Aujourd’hui, le comédien qui a joué dans plusieurs films dont ‘’Massoud’’ de son compatriote Emmanuel Mbaidé Rotoubam dit se sentir mal à l’aise en voyant de nombreux jeunes étudiants tchadiens à l’étranger (estimés à plus de 3 000 au Burkina Faso) : “Il m’arrive souvent de verser des larmes en voyant ces fils valeureux partir du pays”, se désole-t-il.
Toutefois, il demeure optimiste car pour lui, «voyager, c’est s’instruire”. De ce fait, c’est aussi une occasion pour eux, poursuit-il, de s’inspirer de bons exemples d’ailleurs pour repartir construire leur pays.
“Nos dirigeants n’ont pas su créer des conditions d’épanouissement pour les jeunes“
Migrant de son état, il estime que la migration est un phénomène qui est aussi vieux que le monde donc, naturel. Il dénonce, par conséquent, la manière dont les migrants africains sont traités en Occident. Il pointe un doigt accusateur sur les adultes mais surtout sur les dirigeants qui “n’ont pas su créer des conditions d’épanouissement pour les jeunes”.

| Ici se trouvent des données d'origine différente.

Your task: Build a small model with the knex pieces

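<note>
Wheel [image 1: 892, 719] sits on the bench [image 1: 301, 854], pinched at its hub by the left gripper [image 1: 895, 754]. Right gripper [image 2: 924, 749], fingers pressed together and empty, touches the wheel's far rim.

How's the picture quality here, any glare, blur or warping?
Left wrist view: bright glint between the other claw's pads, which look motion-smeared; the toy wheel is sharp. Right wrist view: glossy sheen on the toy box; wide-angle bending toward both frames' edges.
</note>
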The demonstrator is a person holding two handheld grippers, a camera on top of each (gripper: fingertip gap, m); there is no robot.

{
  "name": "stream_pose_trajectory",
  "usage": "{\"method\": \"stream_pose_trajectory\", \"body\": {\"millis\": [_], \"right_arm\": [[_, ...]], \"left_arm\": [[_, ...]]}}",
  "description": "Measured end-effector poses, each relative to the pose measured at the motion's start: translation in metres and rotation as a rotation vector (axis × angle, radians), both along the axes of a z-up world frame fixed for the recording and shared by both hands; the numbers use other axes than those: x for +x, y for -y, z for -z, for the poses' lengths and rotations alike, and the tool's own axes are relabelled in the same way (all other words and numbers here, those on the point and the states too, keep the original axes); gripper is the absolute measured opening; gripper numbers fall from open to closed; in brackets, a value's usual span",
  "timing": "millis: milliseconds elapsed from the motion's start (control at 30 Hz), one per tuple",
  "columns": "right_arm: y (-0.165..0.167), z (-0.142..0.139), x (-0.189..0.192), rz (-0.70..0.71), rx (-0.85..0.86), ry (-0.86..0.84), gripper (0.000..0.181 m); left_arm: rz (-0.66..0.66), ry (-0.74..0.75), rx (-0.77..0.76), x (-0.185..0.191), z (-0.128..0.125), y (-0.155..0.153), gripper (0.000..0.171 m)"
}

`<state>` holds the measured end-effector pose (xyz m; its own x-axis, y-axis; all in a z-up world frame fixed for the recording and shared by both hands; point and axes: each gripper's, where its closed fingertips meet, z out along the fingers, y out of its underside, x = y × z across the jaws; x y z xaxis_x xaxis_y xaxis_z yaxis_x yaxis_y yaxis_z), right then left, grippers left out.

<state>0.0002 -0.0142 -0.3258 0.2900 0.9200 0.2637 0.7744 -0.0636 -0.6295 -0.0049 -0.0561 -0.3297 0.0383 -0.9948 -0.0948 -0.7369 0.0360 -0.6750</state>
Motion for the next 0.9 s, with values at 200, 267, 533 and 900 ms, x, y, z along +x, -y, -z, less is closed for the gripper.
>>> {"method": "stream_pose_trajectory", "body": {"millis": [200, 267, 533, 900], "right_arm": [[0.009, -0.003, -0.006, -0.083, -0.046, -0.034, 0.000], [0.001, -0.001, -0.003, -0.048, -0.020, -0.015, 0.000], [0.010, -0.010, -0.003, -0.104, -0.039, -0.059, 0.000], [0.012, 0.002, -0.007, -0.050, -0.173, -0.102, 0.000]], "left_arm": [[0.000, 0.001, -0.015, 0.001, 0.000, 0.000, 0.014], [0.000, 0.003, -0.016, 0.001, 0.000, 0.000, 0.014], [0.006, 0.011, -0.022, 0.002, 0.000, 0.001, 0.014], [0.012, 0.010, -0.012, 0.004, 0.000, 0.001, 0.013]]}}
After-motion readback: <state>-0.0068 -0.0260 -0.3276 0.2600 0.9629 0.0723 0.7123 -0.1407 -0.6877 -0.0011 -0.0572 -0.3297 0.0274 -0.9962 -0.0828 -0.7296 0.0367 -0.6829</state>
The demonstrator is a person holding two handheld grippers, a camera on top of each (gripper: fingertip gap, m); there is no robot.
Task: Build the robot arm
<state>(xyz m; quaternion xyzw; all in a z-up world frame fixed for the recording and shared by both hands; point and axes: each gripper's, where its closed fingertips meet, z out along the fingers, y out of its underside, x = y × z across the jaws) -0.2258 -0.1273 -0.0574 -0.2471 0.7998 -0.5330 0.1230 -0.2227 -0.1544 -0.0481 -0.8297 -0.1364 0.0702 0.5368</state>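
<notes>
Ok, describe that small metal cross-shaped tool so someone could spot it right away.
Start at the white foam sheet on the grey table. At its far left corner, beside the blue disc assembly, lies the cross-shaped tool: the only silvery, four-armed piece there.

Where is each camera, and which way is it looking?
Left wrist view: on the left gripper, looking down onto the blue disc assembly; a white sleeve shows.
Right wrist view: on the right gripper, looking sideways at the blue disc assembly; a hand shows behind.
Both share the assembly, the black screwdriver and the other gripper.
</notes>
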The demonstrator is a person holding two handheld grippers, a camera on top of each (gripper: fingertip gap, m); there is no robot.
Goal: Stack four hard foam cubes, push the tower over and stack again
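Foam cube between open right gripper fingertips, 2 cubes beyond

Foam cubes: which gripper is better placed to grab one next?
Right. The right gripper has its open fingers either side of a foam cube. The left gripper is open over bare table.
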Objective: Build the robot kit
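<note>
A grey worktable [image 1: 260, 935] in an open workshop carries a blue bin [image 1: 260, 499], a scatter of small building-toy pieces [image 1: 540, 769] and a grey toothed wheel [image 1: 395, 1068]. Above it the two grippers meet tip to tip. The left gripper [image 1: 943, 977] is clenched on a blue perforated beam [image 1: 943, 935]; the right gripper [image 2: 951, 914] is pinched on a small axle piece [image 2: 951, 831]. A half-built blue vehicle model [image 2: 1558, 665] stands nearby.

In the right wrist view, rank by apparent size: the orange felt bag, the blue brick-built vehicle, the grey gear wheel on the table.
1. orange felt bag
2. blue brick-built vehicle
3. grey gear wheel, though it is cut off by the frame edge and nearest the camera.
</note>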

Membre fondateur des clubs de l’organisation de l’Union africaine (OUA), “Papa Ngone”, c’est ainsi que les plus jeunes l’appellent, invite la jeunesse africaine à «lutter pour réaliser l’union africaine des peuples». Pour lui, compter sur les dirigeants du continent qui sont au pouvoir pour leurs «intérêts égoïstes»est une peine perdue qui n’aboutira pas à la concrétisation de cet idéal commun. «Il faut que la jeunesse trouve un vrai cadre de lutte pour arracher cette union africaine des peuples qui va faire décoller l’Afrique. Les hommes politiques sont dangereux et font toujours des fausses promesses», conseille ainsi le conteur professionnel à la jeunesse africaine.
Il plaide pour la libre circulation des biens et des personnes et demande la suppression des visas entre les Nations africaines. Son deuxième plaidoyer porte sur le brassage culturel. “La culture est le meilleur socle du développement”, foi de celui qui se définit comme un combattant de l’Unité africaine. Il appelle la jeunesse africaine à un retour aux sources. Pour lui, bon nombre des citoyens africains sont sans identité culturelle.
Morceau choisi
“Nous sommes devenus des êtres hybrides. Les gens sont venus nous faire miroiter leur culture et nous avons abandonné la nôtre. La meilleure façon de détruire un être humain, c’est de le détruire culturellement et c’est ce que nos ennemis ont réussi à faire. Nous sommes comme un arbre avec les racines en l’air”, se désole-t-il.
Il garde, néanmoins, une note d’espoir car pour lui, les jeunes africains sont en train de “se réveiller sur la question culturelle”. “J’ai bon espoir que dans un avenir plus ou moins lointain, l’Afrique va diriger le monde dans son enracinement culturel”. Il conclut en invitant les jeunes à cultiver l’amour entre eux et à continuer à se battre pour un monde idéal.